As is the recent tradition, there was a Christmas special of Doctor Who broadcast on the BBC on Christmas Day. Now, Doctor Who is singularly British and something I heartily approve of being broadcast at Christmas and having special episodes of commissioned. Particularly, as it currently is, when it is being overseen by Stephen Moffat. Moffat, especially when he writes the episodes himself, has a great ear for dialogue, handles moments of humanity and crazy ideas equally deftly and manages to have good ideas he can carry through in implementation. He knows just how sentimental he can get away with being and how to construct a story with moments of drama and humour without it being silly or overly scary. He also did very well on the BBC’s recent Sherlock series (although not all the series writers did, sadly).
Now this Christmas we were treated to a retelling of Dicken’s A Christmas Carol on a planet that clearly isn’t Earth but with moments from Earth’s history. We weren’t shown at what period the planet was meant to be analogous to as the technology is both archaic and impossible. Fish swam in the crystalline sky and people used loved ones as collateral for lending. And then saw them placed in cryogenic suspension when they were unable to make payments against the debt. But the world had its own consistent logic and feel and nothing felt jarringly out of place. This was another reality that hung together and worked, partially because all the details were but backdrop to the main story unfolding.

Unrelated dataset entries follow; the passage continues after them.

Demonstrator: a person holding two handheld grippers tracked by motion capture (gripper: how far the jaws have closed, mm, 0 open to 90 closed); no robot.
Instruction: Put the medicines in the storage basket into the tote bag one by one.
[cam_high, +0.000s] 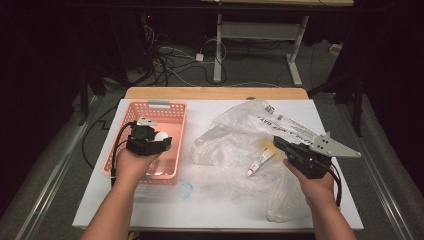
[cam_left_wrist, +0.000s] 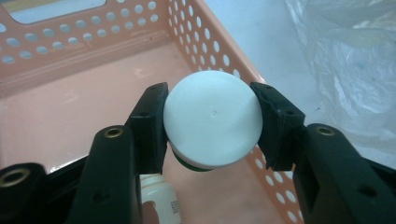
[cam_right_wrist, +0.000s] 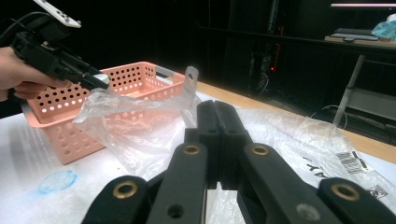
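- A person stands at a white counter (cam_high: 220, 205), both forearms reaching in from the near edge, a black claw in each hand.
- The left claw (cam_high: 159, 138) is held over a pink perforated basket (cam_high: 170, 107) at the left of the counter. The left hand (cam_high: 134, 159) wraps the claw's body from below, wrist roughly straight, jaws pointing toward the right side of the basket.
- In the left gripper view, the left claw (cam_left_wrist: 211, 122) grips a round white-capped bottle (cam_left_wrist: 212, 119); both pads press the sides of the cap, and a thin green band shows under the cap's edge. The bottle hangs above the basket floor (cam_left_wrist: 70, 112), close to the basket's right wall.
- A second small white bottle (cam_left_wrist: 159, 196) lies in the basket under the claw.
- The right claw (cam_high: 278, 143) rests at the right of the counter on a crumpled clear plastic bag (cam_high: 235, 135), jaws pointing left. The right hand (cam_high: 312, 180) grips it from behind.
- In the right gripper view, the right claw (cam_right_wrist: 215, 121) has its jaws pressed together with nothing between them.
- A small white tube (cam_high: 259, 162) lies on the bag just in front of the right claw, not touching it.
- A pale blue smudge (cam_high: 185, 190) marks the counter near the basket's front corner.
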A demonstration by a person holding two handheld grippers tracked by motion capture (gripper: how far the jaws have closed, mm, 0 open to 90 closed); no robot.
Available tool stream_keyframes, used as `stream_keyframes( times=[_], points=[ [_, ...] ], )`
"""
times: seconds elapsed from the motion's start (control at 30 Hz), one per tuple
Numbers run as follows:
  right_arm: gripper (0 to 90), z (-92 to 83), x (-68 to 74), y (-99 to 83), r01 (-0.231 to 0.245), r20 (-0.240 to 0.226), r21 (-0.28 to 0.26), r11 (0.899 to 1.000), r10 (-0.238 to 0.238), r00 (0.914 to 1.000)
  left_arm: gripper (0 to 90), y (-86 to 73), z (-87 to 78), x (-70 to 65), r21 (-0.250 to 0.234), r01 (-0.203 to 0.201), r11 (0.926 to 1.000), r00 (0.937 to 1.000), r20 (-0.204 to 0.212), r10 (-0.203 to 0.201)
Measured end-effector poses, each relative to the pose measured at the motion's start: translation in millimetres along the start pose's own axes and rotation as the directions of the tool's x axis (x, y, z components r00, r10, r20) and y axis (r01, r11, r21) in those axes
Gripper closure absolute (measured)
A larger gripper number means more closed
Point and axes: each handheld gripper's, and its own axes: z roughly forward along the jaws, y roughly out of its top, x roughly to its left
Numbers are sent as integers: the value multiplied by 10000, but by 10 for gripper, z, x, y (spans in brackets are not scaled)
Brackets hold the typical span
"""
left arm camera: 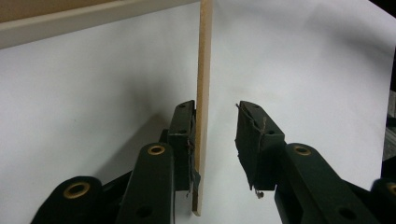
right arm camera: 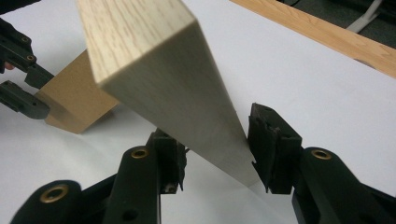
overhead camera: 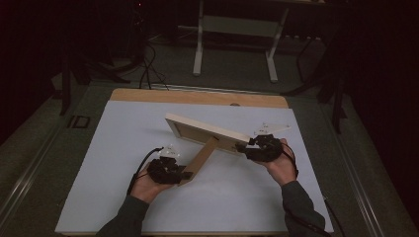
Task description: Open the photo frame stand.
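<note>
1 pale wooden picture frame [overhead camera: 207,131] stands on edge on the white table sheet [overhead camera: 123,148], propped by 1 brown fibreboard easel strut [overhead camera: 200,160]. 2 grippers work it. The left gripper [overhead camera: 183,174] has the strut's end between parted jaws, 1 pad [left arm camera: 183,135] touching. The right gripper [right arm camera: 217,149] straddles the frame's corner, both pads close against it; whether they press I cannot tell. Beyond the table lies dark floor with a white desk stand [overhead camera: 237,29].
</note>
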Motion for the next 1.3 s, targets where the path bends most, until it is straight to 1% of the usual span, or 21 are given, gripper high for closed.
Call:
stream_keyframes(
  times=[0.2,0.37,0.67,0.87,1.17,1.3],
  points=[
    [567,-1,8,-9,22,-7,-35,10000,-22,10000,680,-2,-1,-12,70,-49,10000,10000,-13,49],
    [558,-1,12,-22,-89,-63,-110,9999,88,9999,678,-9,0,-11,113,-19,9999,10000,-11,19],
    [540,4,16,-45,-207,-268,-173,9996,203,9994,676,-15,-18,10,32,83,10000,9999,-72,-83],
    [534,3,20,-49,-281,-265,-208,9994,276,9993,668,-13,-35,3,-38,78,10000,9999,-111,-78],
    [509,-24,9,-56,-322,-338,-221,9992,314,9989,631,-19,-86,51,-468,453,9979,9989,-82,-457],
    [508,-35,-7,-73,-346,-361,-161,9993,340,9988,622,-18,-123,71,-893,746,9932,9971,-86,-756]
  ],
)
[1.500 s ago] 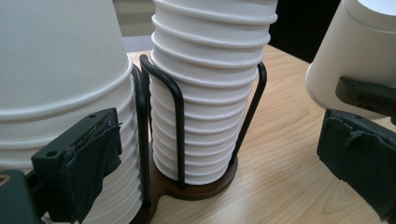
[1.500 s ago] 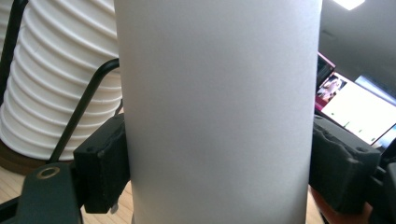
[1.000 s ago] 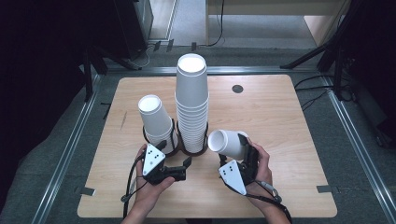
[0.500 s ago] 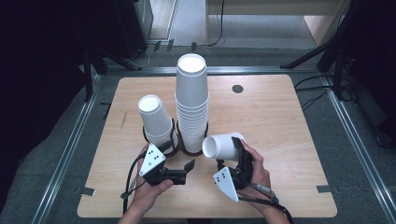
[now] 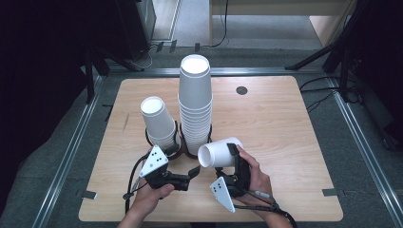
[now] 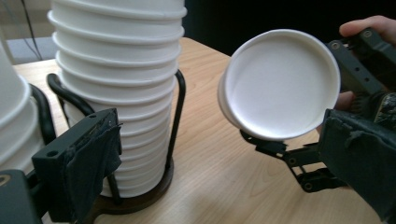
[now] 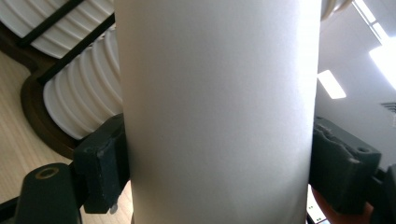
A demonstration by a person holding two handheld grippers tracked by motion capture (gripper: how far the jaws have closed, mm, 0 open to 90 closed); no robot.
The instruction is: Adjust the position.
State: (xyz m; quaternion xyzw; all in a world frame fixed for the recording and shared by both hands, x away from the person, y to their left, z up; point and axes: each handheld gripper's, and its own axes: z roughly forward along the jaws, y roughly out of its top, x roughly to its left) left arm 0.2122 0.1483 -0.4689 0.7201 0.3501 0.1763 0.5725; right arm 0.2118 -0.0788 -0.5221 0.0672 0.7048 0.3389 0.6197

Michael Gambon had centre stage and his voice does sound wonderful. None of the actors put in a bad shift and the details and direction were good. It worked on a few levels, from being simplistic fun to the children, to having a sense of wonder and imagination on closer inspection to actually asking some questions about the relative morality of changing someone’s past to effect the outcome you want. The doctor may be a clown, but he is not as clear cut a hero as in more simplistic tales: he is morally flexible in achieving his aims and clearly has a sense of the greater good and a degree or pragmatism in achieving his desired outcome. Personally I loved the program and feel it finally shows the Doctor as someone with an alien morality and a degree of intelligence and as somewhat of a shemer.
The Thin End of the Wedge
December 20, 2010 by Nick
A government minister has floated the idea of censoring the internet on an “opt in” basis. To whit: if you wish to receive censored sites you will have to contact your ISP and ask them to allow you to do so. This has been spun as a way of stopping children from accessing pornography and sounds altruistic. However, who determines what counts as pornography?
The previous government implemented anti terrorism laws which were ostensibly designed to prevent funding from reaching radical groups. The first use of these powers that I am aware of was to seize Icelandic assets during their economic turmoil. The papers applauded and I certainly have no wish to see people lose their money, but it is a striking example of how legislation with one aim is appropriated for others entirely. How long will it be, should this mooted legislation pass, before we are routinely denied access to sites that we don’t even know exist in order to ask for access to them?
For me the red flag is Wikileaks. It seems too much of a coincidence
for this to come about just as Wikileaks is facing enormous pressure and
the US government and its corporate allies are doing everything in
their power to shut down the site and prevent it from being able to
function financially. With this proposed filter, would we see Wikileaks?
What about sites routinely challenging the government or authority?
This is a fundamental freedom of speech issue. This is not about children or porn, but about communication, about honest criticism and about freedom of the press. This is about truth and those that would seek to prevent us from accessing it.